# Recorded information:
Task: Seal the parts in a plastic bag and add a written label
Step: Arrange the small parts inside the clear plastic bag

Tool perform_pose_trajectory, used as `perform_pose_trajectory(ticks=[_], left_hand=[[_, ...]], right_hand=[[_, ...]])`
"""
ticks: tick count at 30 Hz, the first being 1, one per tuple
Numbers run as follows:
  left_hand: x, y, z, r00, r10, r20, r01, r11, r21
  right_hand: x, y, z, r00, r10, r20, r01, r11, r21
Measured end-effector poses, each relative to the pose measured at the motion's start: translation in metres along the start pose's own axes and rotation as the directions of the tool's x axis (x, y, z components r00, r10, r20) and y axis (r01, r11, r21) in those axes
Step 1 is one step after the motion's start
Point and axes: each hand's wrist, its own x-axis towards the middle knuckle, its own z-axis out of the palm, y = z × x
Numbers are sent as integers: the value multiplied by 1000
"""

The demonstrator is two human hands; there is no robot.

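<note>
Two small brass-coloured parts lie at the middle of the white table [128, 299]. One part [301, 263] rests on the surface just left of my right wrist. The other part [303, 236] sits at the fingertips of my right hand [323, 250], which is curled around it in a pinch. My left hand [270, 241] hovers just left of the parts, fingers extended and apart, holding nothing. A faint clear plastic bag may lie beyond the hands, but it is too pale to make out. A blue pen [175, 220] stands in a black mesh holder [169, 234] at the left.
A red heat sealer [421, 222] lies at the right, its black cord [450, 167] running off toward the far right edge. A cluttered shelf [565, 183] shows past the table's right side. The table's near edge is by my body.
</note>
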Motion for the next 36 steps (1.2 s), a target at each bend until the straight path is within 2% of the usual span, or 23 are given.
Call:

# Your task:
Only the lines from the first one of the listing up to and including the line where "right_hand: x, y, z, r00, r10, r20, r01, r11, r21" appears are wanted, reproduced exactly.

# Written answer:
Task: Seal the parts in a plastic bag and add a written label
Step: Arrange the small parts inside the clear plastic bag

Tool perform_pose_trajectory, used as `perform_pose_trajectory(ticks=[_], left_hand=[[_, ...]], right_hand=[[_, ...]])`
"""
ticks: tick count at 30 Hz, the first being 1, one per tuple
Numbers run as follows:
  left_hand: x, y, z, r00, r10, r20, r01, r11, r21
  right_hand: x, y, z, r00, r10, r20, r01, r11, r21

For this exercise, nothing further remains.